From the first line down to the one containing "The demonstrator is", reproduce the entries below exactly and leave out the pictures.

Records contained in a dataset
◆ ◆ ◆

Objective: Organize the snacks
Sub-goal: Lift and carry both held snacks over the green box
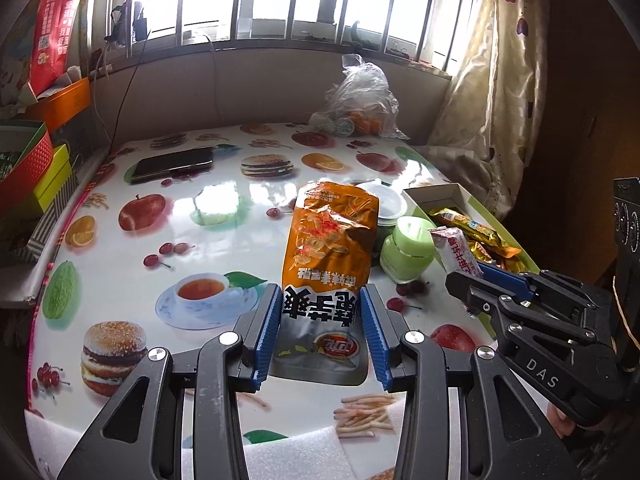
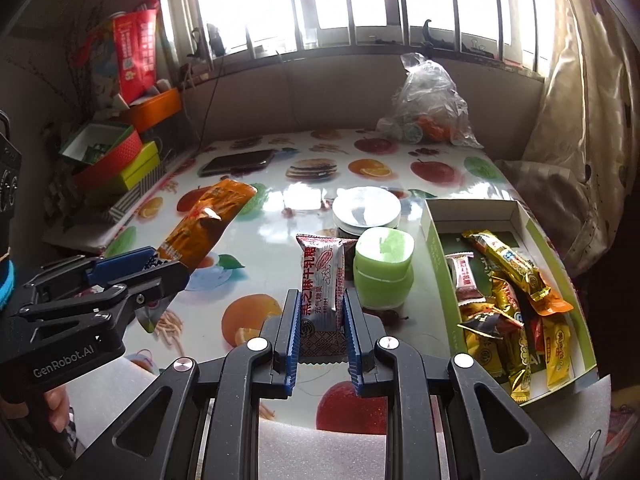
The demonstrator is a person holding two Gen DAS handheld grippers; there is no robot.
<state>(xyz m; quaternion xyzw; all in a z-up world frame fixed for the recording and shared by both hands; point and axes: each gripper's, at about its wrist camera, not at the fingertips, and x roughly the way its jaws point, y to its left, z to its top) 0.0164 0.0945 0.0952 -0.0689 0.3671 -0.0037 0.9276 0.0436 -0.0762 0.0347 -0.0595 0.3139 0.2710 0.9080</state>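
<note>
— Snacks first: where are they?

— Most sit in the white and green box (image 2: 434, 240) on the right side of the table (image 2: 280, 200). You can see a long gold bar (image 2: 508, 260), a small red and white candy (image 2: 464, 276) and a pile of yellow packets (image 2: 516, 344) in it, all loose and mixed up.

— What else holds things?

— A clear plastic bag (image 2: 430, 92) at the far edge has something orange inside; you cannot tell what. Just left of the box stands a green jar (image 2: 384, 272) with its lid on, and a round white-lidded tub (image 2: 366, 208) is right behind it.

— And your two claws?

— Your left gripper (image 1: 320, 332) is squeezing the silver bottom end of the orange chip bag (image 1: 332, 240). The bag stands up tall from the claw and leans away from you, over the table. Your right gripper (image 2: 320, 336) is pinching the lower end of a red and white candy bar (image 2: 322, 280) — the bar points up and away, just left of the green jar.

— How do the claws sit?

— Side by side, near the front edge of the table, both pointing toward the window (image 2: 360, 0). The right one is close to the box, and the left one is well apart from it.
</note>
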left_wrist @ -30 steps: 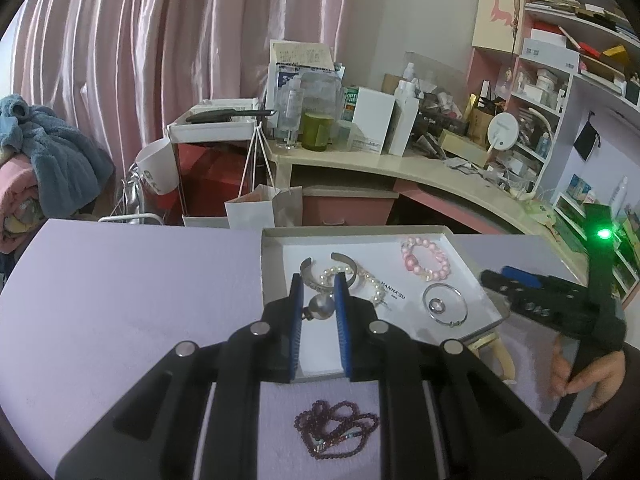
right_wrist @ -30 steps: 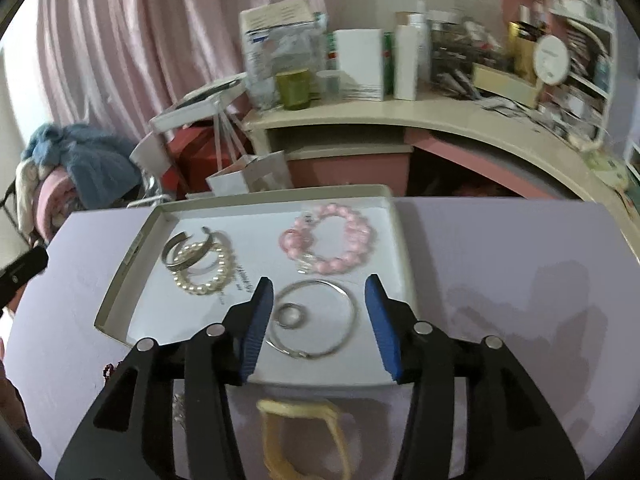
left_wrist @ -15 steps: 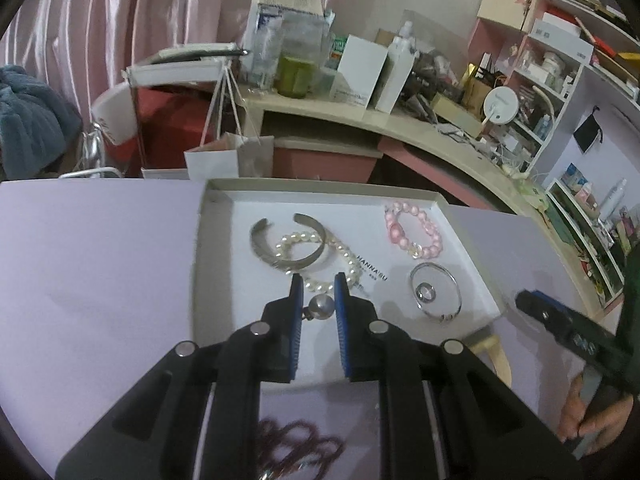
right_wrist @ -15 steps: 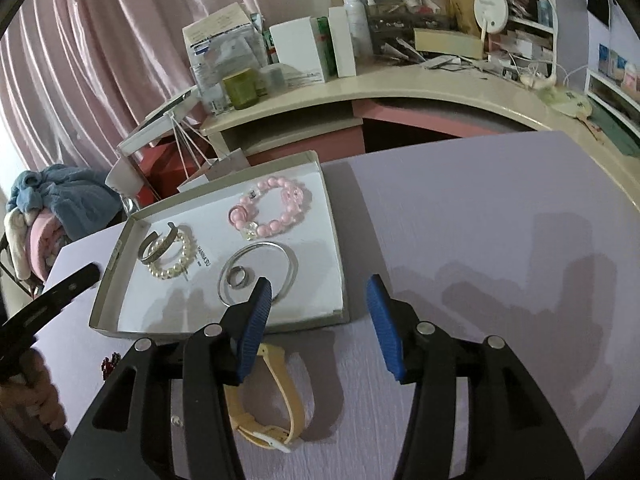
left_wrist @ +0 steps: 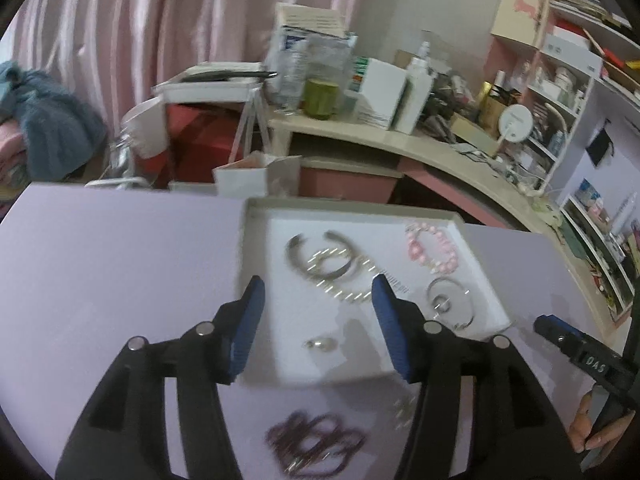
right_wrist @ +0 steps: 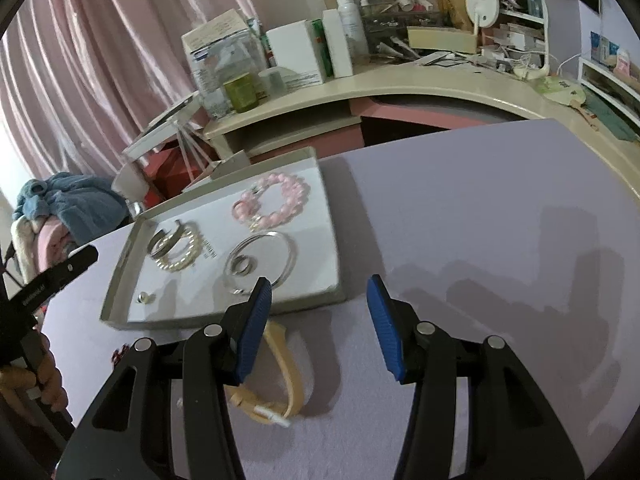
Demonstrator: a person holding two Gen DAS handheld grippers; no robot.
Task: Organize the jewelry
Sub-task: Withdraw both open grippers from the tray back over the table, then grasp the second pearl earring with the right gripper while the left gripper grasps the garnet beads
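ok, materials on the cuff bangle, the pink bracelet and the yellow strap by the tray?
Cuff bangle: looks like polished silver-tone metal, with bright glints on an open band.
Pink bead bracelet: glossy translucent beads, glass or stone, can't tell which.
Yellow watch strap: matte and flexible, likely silicone or rubber, with a white buckle end.

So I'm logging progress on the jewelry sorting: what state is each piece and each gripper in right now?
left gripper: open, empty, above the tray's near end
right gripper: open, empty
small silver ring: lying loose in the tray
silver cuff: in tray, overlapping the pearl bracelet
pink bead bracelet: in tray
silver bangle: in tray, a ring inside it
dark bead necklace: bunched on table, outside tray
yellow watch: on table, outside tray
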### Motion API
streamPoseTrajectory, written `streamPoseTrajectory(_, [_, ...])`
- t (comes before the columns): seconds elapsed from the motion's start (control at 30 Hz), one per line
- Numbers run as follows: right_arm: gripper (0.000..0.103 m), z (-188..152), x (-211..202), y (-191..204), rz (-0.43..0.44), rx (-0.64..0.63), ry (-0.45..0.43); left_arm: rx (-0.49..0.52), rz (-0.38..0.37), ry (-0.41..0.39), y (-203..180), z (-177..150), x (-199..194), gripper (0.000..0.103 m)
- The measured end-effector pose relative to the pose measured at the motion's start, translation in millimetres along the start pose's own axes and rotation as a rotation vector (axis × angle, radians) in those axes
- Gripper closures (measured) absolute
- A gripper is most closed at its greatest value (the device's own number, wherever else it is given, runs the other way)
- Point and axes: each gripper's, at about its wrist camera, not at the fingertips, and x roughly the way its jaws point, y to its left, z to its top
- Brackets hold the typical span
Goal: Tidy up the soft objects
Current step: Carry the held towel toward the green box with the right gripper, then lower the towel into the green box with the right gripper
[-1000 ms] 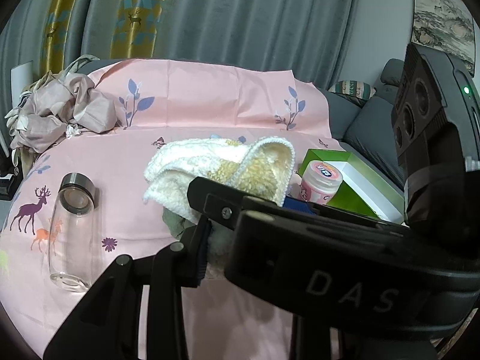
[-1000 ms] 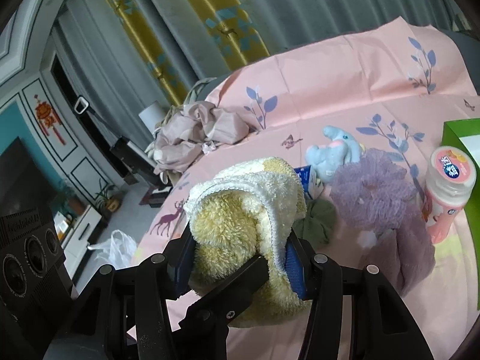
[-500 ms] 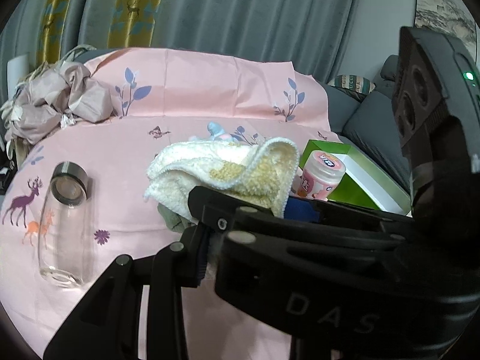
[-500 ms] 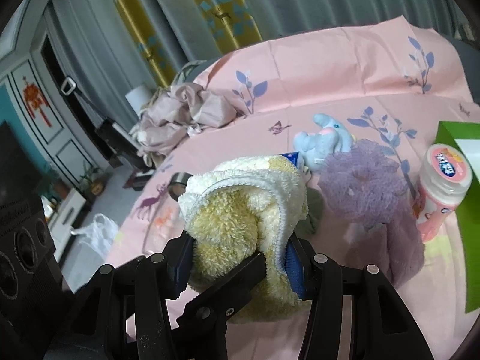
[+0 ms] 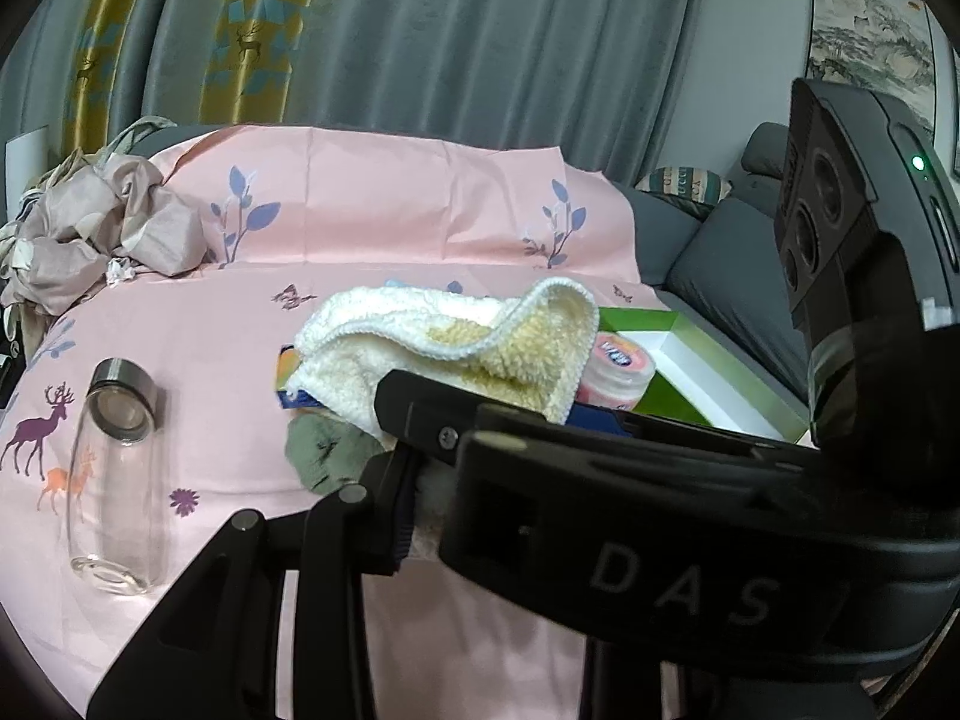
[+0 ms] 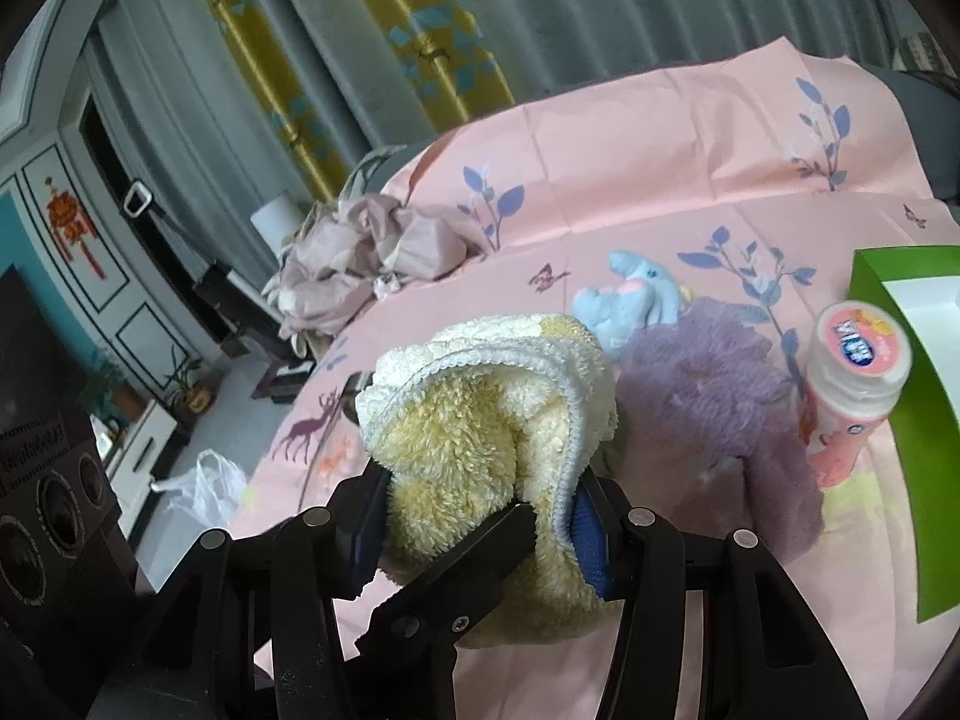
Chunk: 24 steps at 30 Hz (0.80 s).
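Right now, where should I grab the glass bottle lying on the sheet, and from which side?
Take the glass bottle across its clear middle, coming down from above and straddling its width. It lies flat with the steel cap pointing away, so its round sides are free; the ends would probably slip.

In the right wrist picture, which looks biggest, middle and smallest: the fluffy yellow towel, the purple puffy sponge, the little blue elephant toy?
1. Fluffy yellow towel, though it's nearest the camera.
2. Purple puffy sponge.
3. Little blue elephant toy, farthest away.

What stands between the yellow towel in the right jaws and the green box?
The pink-capped bottle stands upright right beside the green box, and the purple fluffy cloth lies between it and the yellow towel that the right gripper holds.
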Motion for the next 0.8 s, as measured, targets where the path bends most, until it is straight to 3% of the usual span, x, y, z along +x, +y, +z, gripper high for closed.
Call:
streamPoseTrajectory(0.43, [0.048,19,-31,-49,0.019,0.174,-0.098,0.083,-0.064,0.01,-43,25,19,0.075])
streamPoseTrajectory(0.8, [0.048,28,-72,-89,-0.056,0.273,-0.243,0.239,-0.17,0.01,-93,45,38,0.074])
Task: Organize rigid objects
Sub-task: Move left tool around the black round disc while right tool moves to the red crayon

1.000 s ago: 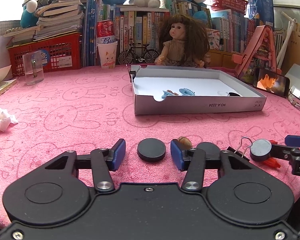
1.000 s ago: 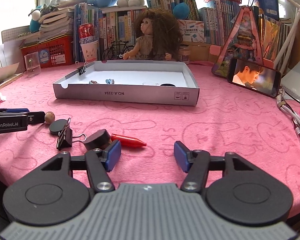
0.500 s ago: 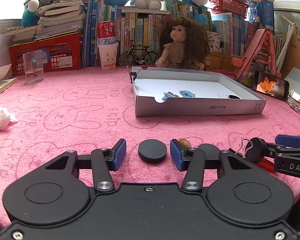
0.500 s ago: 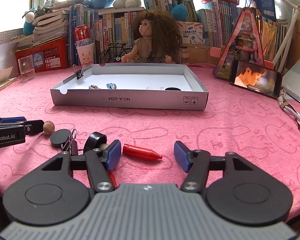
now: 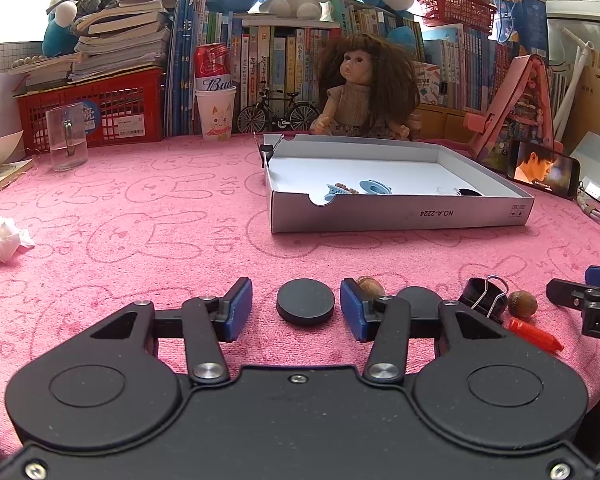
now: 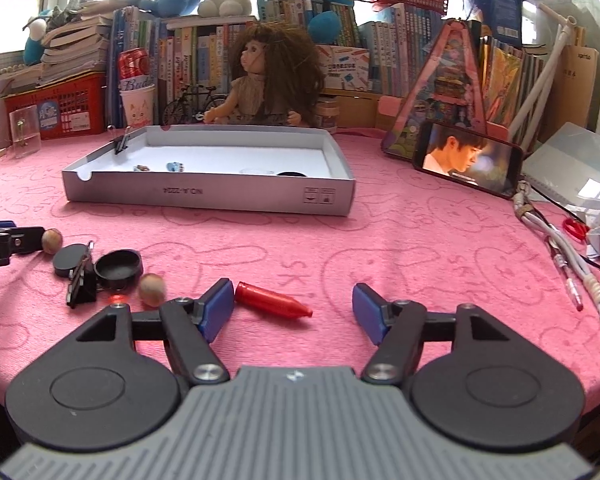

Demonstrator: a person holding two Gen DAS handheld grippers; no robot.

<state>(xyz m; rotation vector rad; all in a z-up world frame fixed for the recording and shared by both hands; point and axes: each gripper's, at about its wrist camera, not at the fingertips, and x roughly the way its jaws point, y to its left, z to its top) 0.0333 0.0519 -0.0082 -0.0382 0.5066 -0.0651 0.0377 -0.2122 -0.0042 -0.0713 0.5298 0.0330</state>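
The left gripper (image 5: 296,310) brackets a black disc (image 5: 305,306) without touching; the right gripper (image 6: 293,312), jaws opening, nears a red cap (image 6: 272,305); centre it before squeezing, then carry it to the box (image 6: 204,197)

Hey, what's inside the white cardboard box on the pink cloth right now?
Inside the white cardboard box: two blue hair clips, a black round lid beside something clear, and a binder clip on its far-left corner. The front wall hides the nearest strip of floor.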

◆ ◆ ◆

• _ANSWER BOX_:
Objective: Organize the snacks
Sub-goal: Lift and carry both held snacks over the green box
The demonstrator is a person holding two Gen DAS handheld grippers; there is no robot.

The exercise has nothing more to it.